С орудиями убийства все было ясно: все они находились здесь. И если «драгуновка» могла принадлежать кому угодно, а мачете прямо указывало на Мамонта, то винтовка, в данный момент стоявшая у стены гаража, служила неопровержимой уликой против Юрия Якушева. Безголовый труп опера Арсеньева в припаркованной у подъезда машине и исходивший от казенника винтовки запах пороховой гари складывались, слипались в единое целое так же легко и охотно, как два противоположно заряженных магнита. Капитана явно застрелили из этой самой винтовки, иначе не было никакого смысла привозить ее сюда.
Да, улика была мощная. На основании такой улики Юрий и сам поверил бы в чью угодно виновность – за исключением своей, разумеется, поскольку точно помнил, что вот уже несколько месяцев кряду никого не убивал, а уж чужих голов и вовсе никогда в жизни не присваивал.

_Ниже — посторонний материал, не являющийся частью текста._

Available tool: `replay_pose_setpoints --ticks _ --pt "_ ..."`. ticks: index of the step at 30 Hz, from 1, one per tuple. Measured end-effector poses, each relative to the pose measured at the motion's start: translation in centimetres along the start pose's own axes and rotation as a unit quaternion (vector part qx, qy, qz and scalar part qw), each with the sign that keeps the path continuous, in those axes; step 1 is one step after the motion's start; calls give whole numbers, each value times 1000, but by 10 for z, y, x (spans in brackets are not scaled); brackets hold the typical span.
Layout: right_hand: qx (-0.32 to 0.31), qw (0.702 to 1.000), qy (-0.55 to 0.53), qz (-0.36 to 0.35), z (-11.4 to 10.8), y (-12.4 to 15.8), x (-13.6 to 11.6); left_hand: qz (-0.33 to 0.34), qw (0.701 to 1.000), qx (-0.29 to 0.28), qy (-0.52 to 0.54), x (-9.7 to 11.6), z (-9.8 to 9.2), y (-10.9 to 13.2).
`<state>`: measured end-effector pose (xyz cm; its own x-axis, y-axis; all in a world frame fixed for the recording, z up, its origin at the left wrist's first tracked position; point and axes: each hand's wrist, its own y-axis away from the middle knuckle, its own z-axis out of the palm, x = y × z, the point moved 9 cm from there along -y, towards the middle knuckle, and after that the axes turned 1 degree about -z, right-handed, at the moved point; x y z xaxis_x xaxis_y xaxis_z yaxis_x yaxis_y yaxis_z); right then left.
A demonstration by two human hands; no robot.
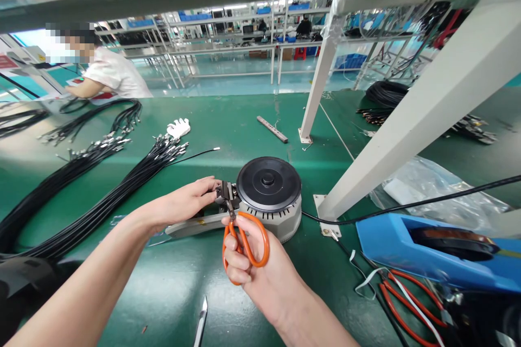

«Если не я, значит, Мамонт», – подумал Юрий, ощупывая лучом фонаря кучи сваленного в гараже ненужного хлама, в которых, как он подозревал, могли скрываться еще какие-то улики. В самом деле, дача принадлежит Басалыгину, и кто, как не он, мог доставить все это сюда? Возможно, господин полковник с самого начала использовал свой загородный дом как базу, с которой отправлялся в свои вылазки серийный убийца по прозвищу Зулус. Наведывался сюда по ночам, прятал орудия убийства и, может быть, даже отрезанные головы… Бр-р-р!.. Противно, конечно, но, увы, вполне вероятно.